TO DO> In the listing below, please print the line that contains "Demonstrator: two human" and every line that follows it, exactly.

MATERIAL PROVIDED>
#####
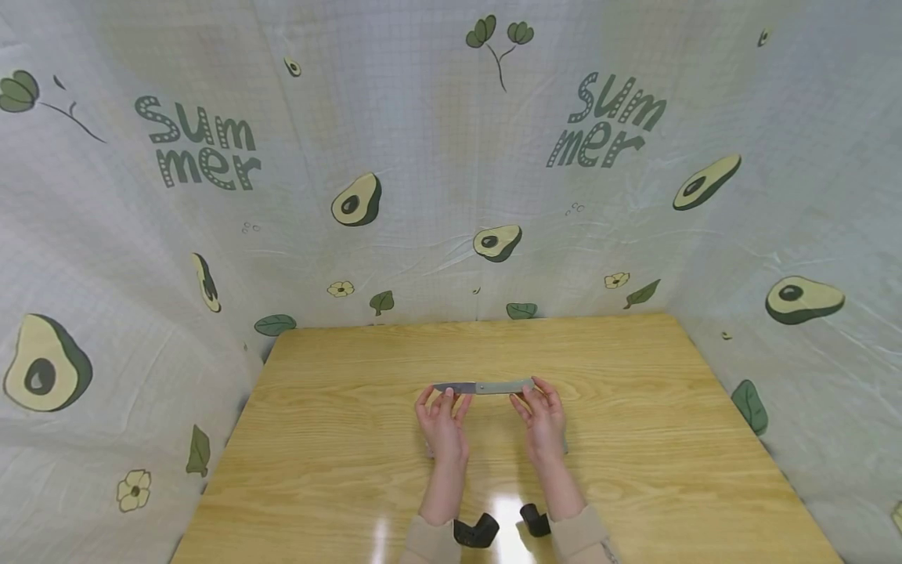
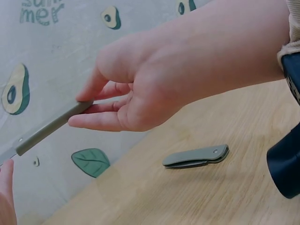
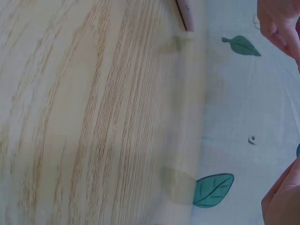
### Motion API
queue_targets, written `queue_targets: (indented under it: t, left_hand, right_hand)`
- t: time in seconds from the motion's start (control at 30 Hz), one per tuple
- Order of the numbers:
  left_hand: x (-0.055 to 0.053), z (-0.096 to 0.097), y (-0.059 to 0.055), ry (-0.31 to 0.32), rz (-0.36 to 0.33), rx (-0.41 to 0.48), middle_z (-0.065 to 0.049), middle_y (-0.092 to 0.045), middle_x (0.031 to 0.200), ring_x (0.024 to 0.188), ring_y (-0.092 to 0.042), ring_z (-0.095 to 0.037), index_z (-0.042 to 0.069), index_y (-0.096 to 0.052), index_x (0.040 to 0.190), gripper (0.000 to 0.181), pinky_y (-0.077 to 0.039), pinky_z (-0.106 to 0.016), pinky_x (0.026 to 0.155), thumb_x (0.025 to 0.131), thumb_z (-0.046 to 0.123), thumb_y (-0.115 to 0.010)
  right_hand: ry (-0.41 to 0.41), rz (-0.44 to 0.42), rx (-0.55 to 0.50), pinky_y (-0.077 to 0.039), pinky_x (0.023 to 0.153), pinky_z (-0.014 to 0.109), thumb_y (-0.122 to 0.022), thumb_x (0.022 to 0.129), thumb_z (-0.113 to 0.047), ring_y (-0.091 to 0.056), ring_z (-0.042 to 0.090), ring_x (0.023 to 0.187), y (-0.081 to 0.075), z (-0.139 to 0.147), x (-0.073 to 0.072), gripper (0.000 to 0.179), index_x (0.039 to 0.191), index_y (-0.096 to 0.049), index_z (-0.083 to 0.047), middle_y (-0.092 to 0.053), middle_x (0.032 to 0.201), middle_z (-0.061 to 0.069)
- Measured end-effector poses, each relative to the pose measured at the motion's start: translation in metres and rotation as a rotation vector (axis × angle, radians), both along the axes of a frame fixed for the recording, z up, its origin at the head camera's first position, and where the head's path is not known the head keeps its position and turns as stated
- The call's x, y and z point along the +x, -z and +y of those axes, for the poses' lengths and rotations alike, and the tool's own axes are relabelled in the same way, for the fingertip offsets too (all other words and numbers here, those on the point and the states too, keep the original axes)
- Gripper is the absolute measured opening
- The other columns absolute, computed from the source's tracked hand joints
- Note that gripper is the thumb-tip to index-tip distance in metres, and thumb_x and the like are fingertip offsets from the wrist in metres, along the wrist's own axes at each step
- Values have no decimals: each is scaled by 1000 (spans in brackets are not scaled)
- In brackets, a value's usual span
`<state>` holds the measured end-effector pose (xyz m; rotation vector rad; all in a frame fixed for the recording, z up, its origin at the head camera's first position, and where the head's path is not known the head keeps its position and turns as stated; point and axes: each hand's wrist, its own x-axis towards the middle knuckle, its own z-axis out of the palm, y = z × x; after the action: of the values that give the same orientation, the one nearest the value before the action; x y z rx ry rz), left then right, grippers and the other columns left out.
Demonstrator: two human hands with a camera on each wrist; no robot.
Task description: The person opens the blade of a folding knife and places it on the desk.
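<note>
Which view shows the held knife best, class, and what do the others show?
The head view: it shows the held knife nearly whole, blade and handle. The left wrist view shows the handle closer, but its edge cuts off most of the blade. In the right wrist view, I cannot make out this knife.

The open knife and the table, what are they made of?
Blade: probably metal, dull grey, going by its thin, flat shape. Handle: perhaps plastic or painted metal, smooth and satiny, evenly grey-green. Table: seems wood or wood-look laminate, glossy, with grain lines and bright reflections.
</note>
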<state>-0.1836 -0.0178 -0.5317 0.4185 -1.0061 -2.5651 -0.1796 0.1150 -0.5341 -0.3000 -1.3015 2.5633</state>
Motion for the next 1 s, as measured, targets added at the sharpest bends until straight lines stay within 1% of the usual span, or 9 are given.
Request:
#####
REPLY>
Demonstrator: two human hands with a camera on each wrist; no robot.
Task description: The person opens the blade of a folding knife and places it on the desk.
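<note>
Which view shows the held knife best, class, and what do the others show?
The head view: it shows the held knife nearly whole, blade and handle. The left wrist view shows the handle closer, but its edge cuts off most of the blade. In the right wrist view, I cannot make out this knife.

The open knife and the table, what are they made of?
Blade: probably metal, dull grey, going by its thin, flat shape. Handle: perhaps plastic or painted metal, smooth and satiny, evenly grey-green. Table: seems wood or wood-look laminate, glossy, with grain lines and bright reflections.
</note>
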<state>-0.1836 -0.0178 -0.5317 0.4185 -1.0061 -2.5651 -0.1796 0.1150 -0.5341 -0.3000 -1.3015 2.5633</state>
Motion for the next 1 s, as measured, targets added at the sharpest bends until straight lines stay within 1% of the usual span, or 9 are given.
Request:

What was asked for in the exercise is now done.